The pick 3 permutation counter ran successfully and validating the box hit was easy. The pick 5 version is correct in the straight hit counter, but the box or permutation counts are not passing validation, the program looks like it worked but the boxed counts do not match the number observed during validation... now to figure out why... I think it has to do with the uniqueness cases... there are 3 possibilities on the pick 3;

3 unique digits 

One pair

Triples

The pick 5 adds to that possibility matrix...

5 unique digits

One pair

Two pair

Three of a kind

"Full house" (3 of the same digit and a different pair)

Four of a kind

5 of a kind.

That is 7 potential outcome patterns vs 3. I wrote the pick 3 version with 3 separate conditional statements to handle each case, and I wrote the pick 5 version with all 7 of the above conditional patterns in mind, so it must be in that section where the disconnect is happening...

So will be skipping a planned test of the pick 5 and instead rolling with 095 and 667 again in the pick 3 through Oct. 31

Entry #347

Spreadsheets are super useful at validating program output.

I find myself working on a spreadsheet modification that will allow me to type in any 5 digit number and automatically show the permutation hits as well... this is ONLY for the 5 unique digit case, as this has 119 permutations of the number of interest.

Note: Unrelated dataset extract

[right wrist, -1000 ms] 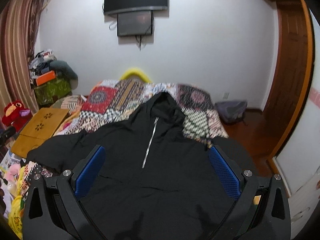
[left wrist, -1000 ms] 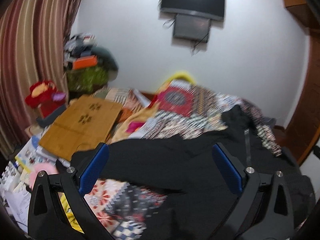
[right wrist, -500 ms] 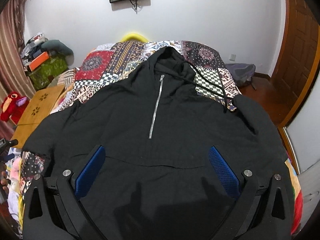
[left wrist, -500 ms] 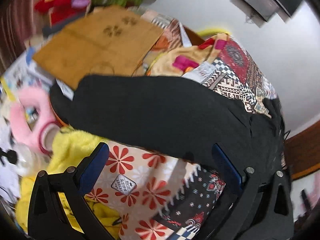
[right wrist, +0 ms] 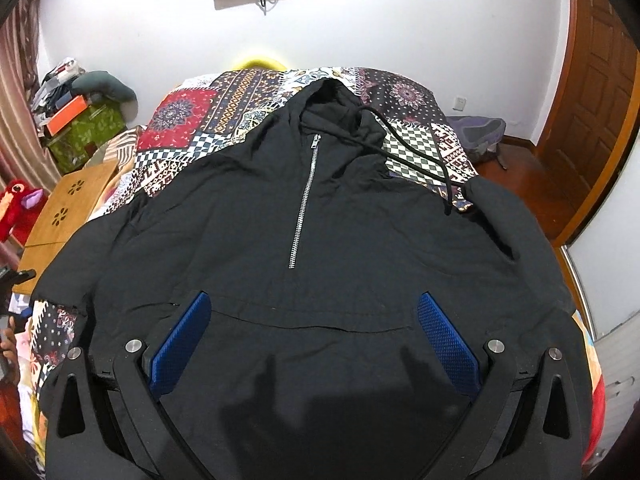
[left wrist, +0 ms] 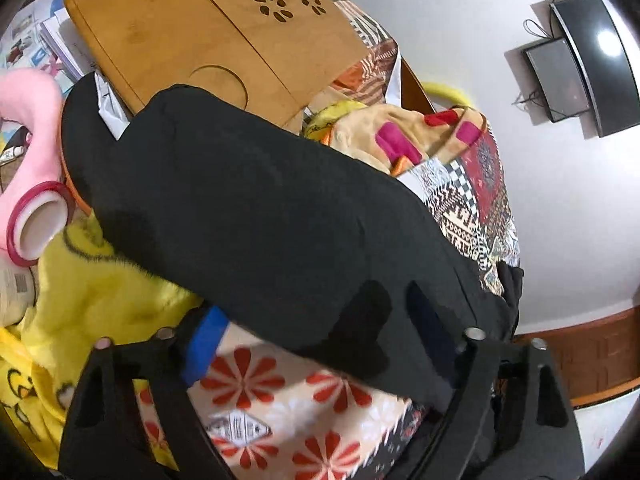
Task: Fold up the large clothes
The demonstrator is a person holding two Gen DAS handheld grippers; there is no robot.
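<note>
The black hoodie (right wrist: pixel 312 248) lies spread face up on a bed covered by a patchwork quilt (right wrist: pixel 208 128), its hood toward the far wall and its half zipper (right wrist: pixel 304 200) running down the chest. A drawstring (right wrist: pixel 424 152) trails off the hood across the quilt to the right. Both sleeves are stretched out to the sides.

The right gripper (right wrist: pixel 312 340) hovers over the lower front of the hoodie, near the pocket seam, with its blue-padded jaws spread wide apart and nothing between them.

The left gripper (left wrist: pixel 320 340) sits low at the left sleeve (left wrist: pixel 256 216), which crosses the left wrist view as a broad dark band. Its jaws are wide apart too; the left blue pad (left wrist: pixel 204 340) appears to lie just under the sleeve's edge, while the right finger is dark and blurred against the cloth, so contact is hard to judge.

Beyond the sleeve, a wooden lap desk (left wrist: pixel 208 28) rests at the bedside, and a yellow fleece blanket (left wrist: pixel 96 296) and a pink plush item (left wrist: pixel 36 120) lie near the sleeve cuff.
</note>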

This is needed to verify the permutation counts in the python program. I have validated accuracy in the pick 3 version, but the data from the pick 5, though correct on the straight hit count, seems a little too symmetrical to be accurate. The feature may only be used one or two times, but it is extremely important to get accurate data from a program, as this hobby is difficult enough.

Entry #346

I know what I need to learn next.. User Interfaces

All of the scripts and spreadsheets sit in a folder on the desktop (and a backup on a flash drive). Each file is either a spreadsheet, a .csv file, or a Python script.

They all require specific knowledge of how they were created and how to use them... there are no slick GUI apps...

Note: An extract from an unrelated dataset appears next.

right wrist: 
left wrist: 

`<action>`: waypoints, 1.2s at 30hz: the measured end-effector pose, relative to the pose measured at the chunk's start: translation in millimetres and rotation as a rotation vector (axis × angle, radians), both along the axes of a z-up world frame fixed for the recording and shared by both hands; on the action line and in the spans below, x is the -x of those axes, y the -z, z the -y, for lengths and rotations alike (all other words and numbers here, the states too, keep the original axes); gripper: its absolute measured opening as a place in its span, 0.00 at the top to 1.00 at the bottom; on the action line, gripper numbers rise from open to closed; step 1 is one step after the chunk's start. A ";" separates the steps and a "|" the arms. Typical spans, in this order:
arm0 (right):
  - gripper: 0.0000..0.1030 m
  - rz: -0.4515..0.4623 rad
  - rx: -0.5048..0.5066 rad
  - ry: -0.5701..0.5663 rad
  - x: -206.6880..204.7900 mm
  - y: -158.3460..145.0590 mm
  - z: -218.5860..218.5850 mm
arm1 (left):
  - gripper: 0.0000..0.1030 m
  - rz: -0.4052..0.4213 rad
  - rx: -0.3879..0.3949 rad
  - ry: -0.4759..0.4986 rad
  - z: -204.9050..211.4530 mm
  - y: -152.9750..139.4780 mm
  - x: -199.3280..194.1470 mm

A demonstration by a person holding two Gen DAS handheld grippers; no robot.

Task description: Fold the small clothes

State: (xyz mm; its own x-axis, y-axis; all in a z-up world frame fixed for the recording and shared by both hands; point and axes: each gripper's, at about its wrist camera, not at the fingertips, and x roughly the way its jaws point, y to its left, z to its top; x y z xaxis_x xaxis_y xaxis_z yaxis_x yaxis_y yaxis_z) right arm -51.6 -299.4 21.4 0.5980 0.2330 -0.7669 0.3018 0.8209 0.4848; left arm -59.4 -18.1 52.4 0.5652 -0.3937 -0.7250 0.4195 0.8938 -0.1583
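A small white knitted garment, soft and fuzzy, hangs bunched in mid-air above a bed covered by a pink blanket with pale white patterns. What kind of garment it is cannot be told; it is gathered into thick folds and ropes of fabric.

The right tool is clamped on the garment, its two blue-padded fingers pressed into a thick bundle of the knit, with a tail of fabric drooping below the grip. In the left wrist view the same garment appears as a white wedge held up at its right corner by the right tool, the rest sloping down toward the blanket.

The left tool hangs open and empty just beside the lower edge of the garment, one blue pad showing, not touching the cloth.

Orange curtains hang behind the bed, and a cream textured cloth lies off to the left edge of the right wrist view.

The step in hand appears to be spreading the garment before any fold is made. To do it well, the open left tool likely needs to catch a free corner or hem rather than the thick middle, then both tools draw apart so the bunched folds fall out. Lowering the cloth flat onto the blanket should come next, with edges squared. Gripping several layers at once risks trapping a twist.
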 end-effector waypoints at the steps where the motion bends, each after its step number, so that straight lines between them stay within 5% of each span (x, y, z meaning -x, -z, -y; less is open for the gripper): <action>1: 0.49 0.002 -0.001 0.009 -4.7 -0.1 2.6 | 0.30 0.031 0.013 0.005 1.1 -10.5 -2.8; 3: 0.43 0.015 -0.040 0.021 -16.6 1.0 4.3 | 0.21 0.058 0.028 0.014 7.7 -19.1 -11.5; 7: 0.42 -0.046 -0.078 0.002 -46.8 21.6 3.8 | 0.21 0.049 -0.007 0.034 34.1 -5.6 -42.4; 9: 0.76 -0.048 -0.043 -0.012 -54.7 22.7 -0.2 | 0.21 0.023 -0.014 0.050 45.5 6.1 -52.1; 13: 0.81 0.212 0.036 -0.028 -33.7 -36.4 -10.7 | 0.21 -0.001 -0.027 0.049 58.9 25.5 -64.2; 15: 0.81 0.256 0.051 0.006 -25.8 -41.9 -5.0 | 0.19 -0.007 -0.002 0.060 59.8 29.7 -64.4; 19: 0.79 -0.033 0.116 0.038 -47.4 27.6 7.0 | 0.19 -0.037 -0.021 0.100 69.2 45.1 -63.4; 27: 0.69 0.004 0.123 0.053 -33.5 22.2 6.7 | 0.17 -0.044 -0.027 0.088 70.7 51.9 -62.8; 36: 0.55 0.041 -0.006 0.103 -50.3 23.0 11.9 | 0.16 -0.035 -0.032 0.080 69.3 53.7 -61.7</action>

I think it is time to learn how to turn a script into a finished stand alone desktop application.

Also, unrelated, I plan on evaluating on line courses to find a thorough crash course in full stack web development. Wanting to take the skills learned in school and apply them to something worth putting on a resume... I don't think 25 lottery specific algorithms are suitable for a portfolio...

Entry #345

While the permutation counter is being built, here are predictions for PA pick 3 for the next week

Based solely on the highest number of hits, here are the next 7 days guess for PA pick 3...

Mid day = 095

Evening = 667

Running these 0.50 straight and 0.50 box.

Still working out the details of interpreting the permutation counts, but these are the most frequent straight combos across the draw history... almost 17,000 night draws and almost 8,000 day draws.

Entry #344

Permutation counter design considerations

As this project moves through the planning stages, it is important to have an idea of the following;

1. Input. This will be the data structure that will be read into the script and stored in a certain configuration within the program that can be used as intended. Here it might be advantageous to use the "list of tuples" structure I have created for the vertical horizon project. There is a specific plus of already dealing with leading zero numbers, because 001 is not the same as 1.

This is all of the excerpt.